> **REQUIRED WORK**: Select, from the data, each line where "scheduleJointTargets" occurs.

========

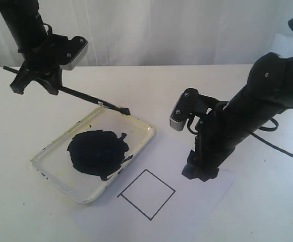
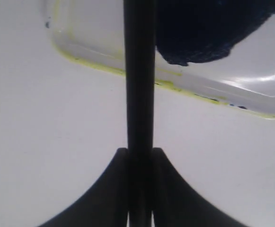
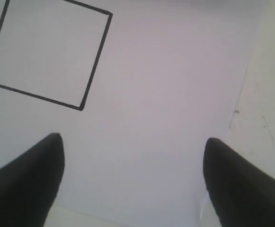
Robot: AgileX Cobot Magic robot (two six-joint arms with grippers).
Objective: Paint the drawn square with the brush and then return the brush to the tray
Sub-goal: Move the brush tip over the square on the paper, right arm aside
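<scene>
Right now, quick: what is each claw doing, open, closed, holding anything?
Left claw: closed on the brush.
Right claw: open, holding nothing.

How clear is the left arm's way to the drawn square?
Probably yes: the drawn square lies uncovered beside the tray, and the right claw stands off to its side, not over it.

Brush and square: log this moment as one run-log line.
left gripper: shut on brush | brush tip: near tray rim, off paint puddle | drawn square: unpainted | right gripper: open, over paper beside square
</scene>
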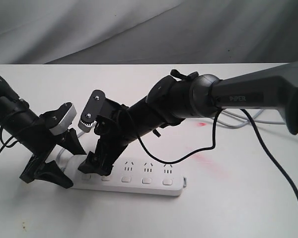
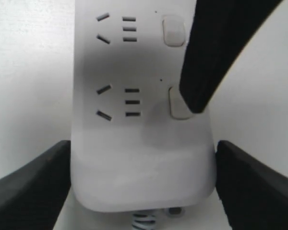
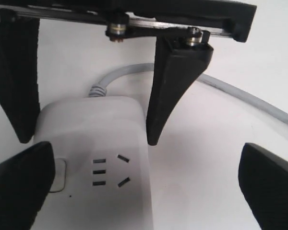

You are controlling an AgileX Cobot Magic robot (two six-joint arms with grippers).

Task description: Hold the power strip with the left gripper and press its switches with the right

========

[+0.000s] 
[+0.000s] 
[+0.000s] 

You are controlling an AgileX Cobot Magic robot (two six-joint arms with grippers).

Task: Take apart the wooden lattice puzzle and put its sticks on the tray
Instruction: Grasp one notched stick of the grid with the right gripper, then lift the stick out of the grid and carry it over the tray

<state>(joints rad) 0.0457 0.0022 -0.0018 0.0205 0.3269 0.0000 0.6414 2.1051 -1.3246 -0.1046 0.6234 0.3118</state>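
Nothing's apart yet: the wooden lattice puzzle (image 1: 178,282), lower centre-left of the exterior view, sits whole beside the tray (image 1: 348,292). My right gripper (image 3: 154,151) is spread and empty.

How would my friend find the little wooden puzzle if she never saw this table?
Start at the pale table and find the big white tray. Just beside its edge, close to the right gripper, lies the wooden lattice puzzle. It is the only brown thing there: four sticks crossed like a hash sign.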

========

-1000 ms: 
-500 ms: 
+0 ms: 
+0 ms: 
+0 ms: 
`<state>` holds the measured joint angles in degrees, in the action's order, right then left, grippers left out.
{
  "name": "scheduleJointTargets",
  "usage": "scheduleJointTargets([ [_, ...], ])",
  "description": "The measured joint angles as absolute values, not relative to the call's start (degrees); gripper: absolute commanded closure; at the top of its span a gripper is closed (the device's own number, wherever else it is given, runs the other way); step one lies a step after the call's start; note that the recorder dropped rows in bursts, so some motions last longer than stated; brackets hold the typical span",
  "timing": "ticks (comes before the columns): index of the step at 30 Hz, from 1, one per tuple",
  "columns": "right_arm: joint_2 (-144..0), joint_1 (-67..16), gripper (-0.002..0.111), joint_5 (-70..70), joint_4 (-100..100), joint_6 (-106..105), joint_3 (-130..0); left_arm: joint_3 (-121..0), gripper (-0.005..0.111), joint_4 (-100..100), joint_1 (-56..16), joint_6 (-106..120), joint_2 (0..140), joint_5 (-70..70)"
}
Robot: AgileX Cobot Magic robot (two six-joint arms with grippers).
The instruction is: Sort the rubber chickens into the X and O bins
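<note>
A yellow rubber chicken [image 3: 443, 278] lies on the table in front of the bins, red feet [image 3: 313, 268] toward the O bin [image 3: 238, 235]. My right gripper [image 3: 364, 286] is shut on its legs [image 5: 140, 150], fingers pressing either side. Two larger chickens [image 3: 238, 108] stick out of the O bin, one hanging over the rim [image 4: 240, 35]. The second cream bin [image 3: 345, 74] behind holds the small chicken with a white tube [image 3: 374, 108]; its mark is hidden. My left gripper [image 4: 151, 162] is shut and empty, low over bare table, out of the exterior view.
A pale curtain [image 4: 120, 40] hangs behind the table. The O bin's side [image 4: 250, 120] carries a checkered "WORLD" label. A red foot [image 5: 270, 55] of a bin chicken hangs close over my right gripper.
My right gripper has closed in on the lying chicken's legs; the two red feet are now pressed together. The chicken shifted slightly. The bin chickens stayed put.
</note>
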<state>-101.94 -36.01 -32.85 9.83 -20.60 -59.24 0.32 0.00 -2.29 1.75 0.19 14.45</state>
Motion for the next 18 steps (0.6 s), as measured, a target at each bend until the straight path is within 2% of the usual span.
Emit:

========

> **SOLUTION BELOW**:
  "name": "scheduleJointTargets",
  "usage": "scheduleJointTargets([ [_, ...], ])",

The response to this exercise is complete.